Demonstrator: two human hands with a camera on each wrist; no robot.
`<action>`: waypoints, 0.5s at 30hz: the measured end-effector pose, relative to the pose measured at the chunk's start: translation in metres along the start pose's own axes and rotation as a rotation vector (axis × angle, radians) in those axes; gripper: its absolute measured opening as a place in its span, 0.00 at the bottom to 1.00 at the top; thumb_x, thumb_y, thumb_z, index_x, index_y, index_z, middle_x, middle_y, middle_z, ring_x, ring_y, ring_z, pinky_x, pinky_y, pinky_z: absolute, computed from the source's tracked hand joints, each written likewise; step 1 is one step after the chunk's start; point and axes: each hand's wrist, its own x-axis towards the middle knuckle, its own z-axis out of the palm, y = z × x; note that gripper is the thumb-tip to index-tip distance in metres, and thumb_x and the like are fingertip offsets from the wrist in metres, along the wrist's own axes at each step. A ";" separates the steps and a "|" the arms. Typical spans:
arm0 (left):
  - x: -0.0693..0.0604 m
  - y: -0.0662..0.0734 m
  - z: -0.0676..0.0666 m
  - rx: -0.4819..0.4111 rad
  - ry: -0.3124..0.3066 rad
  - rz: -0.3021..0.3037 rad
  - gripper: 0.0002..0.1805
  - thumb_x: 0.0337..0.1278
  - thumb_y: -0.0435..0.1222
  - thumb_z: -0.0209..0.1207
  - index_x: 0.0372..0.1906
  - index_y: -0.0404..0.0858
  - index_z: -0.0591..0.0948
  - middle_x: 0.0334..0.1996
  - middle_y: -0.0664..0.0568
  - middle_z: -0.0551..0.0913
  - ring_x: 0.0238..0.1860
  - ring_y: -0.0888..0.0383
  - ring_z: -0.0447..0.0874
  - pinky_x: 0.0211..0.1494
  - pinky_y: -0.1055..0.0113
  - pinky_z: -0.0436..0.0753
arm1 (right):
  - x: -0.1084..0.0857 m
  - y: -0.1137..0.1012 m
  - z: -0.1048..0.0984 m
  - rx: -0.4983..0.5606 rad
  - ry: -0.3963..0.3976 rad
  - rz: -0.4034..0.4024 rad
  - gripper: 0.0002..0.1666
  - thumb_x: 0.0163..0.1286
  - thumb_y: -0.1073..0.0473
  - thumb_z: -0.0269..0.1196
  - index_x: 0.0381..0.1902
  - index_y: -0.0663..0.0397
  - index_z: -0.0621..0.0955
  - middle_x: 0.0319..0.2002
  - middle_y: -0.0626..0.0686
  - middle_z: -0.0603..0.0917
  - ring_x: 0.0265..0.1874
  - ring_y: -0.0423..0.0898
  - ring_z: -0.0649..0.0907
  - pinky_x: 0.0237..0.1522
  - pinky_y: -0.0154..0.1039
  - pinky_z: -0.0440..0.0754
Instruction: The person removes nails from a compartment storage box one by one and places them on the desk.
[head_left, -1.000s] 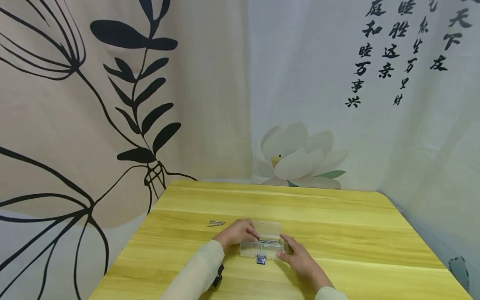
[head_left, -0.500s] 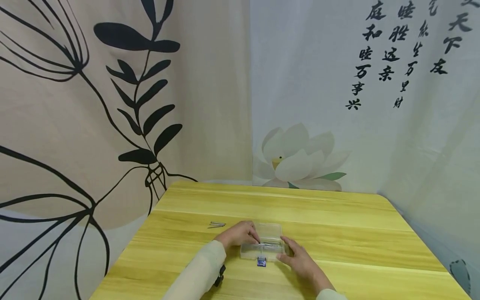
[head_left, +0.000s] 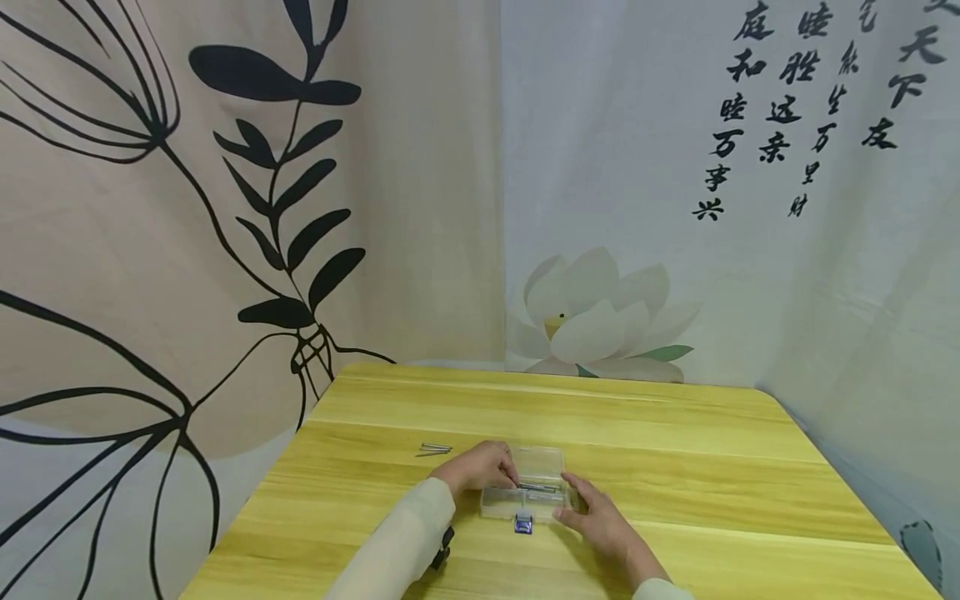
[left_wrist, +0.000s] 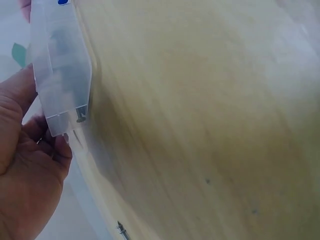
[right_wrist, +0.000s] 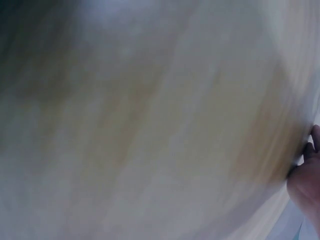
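Observation:
A clear plastic box (head_left: 501,502) stands on the table with its lid (head_left: 538,460) laid back and a blue label (head_left: 523,524) at its front. Long metal screws (head_left: 542,488) lie in its rear compartment. My left hand (head_left: 483,467) reaches over the box's left end, fingers curled down, and appears to pinch a screw; the fingertips are partly hidden. In the left wrist view, a screw head (left_wrist: 80,116) shows through the box end beside that hand (left_wrist: 30,175). My right hand (head_left: 603,521) grips the box's right end between thumb and fingers.
Several loose screws (head_left: 434,449) lie on the wooden table (head_left: 675,467) left of the box; one screw tip (left_wrist: 121,230) shows in the left wrist view. A printed curtain (head_left: 427,208) hangs behind the table. A black strap (head_left: 442,550) is at the left wrist.
The left fingers have shifted slightly at the screws inside the box. The right hand keeps its grip on the box. The head view has tilted up a little.

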 end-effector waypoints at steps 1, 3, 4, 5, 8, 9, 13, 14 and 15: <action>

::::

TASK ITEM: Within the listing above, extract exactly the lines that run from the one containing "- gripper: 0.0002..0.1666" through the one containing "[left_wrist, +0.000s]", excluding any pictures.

RESPONSE TO THIS TASK:
  - gripper: 0.0002..0.1666
  - thumb_x: 0.0163..0.1286
  - thumb_y: -0.1073..0.0473
  - thumb_z: -0.0269..0.1196
  - index_x: 0.0381..0.1902
  - index_y: -0.0663..0.0397
  - index_z: -0.0621..0.0955
  - middle_x: 0.0319..0.2002
  - middle_y: -0.0626..0.0686
  - middle_z: -0.0603..0.0917
  - ring_x: 0.0265..0.1874
  - ring_y: -0.0423..0.0898
  - ring_z: -0.0649..0.0907
  - pinky_x: 0.0237..0.1522
  - pinky_y: -0.0154..0.1039
  - pinky_z: -0.0440..0.0754
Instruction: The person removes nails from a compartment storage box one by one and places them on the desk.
[head_left, -1.000s] 
[head_left, -0.500s] 
[head_left, +0.000s] 
[left_wrist, +0.000s] 

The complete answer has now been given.